After a few years, he went out to Madeira, where he married a wife much younger than himself, Miss Rosa Caroline Guille, daughter of a Devonshire clergyman; and at Madeira his only son was born, whom he named Andrew, because it was a name never borne by a Pope, or, as he sometimes said, "by a sneak." He devoted himself at this time to the composition of two volumes of a "Guide to Modern English History." But his want of practice in historical writing is here revealed, though it must be borne in mind that it was originally drawn up for the use of a Japanese student. The book is full of acute perceptions, fine judgments, felicitous epigrams—but it is too allusive, too fantastic; neither has it the balance and justice required for so serious and comprehensive a task. At the same time the learning it displays is extraordinary. It was written almost without books of reference, and out of the recollections of a man of genius, who remembered all that he read, and considered reading the newspaper to be one of the first duties of life.

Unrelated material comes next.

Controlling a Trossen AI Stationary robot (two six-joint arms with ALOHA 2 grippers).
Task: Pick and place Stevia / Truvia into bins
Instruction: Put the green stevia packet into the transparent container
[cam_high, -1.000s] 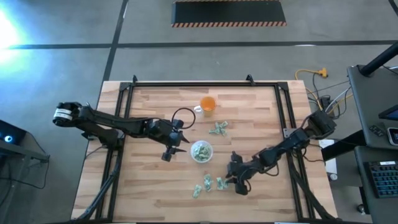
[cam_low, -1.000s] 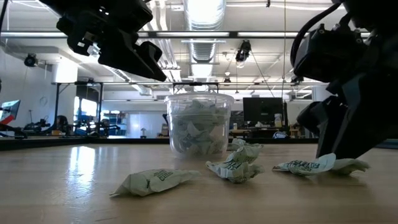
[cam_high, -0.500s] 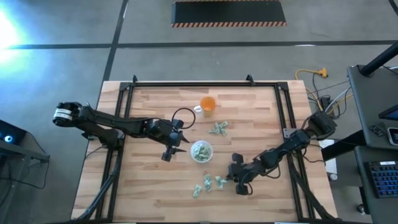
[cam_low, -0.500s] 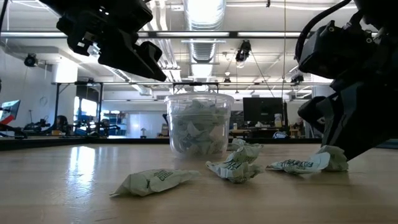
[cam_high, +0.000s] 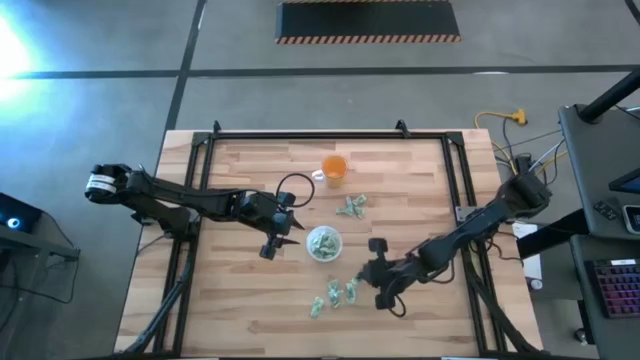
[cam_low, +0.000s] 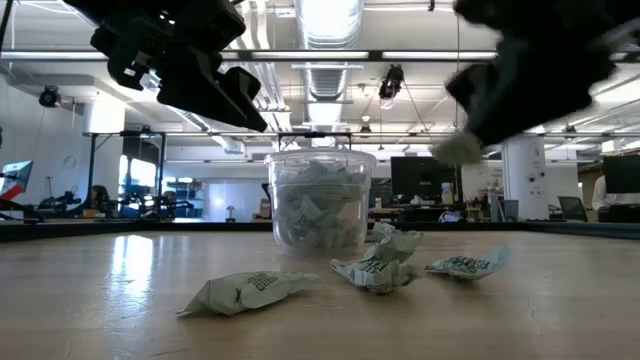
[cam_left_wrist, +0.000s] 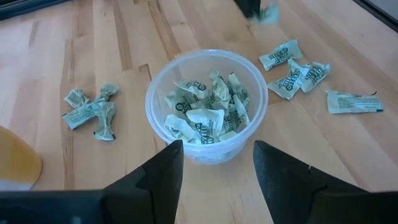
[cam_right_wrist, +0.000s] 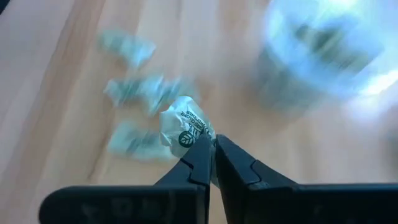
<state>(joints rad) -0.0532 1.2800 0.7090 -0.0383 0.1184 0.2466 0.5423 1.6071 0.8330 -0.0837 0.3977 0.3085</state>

Cory's other writings are few. Two little educational books are worth mentioning: a book of Latin prose exercises, called Nuces, the sentences of which are full of recondite allusions, curious humour, and epigrammatic expression; and a slender volume for teaching Latin lyrics, called Lucretilis, the exercises being literally translated from the Latin originals which he first composed. Lucretilis is not only, as Munro said, the most Horatian verse ever written since Horace, but full of deep and pathetic poetry. Such a poem as No. xxvii., recording the abandoning of Hercules by the Argonauts, is intensely autobiographical. He speaks, in a parable, of the life of Eton going on without him, and of his faith in her great future:
"sed Argo Vela facit tamen, aureumque
"Vellus petendum est. Tiphys ad hoc tenet Clavum magister; stat Telamon vigil, Stat Castor in prora, paratus Ferre maris salientis ictus."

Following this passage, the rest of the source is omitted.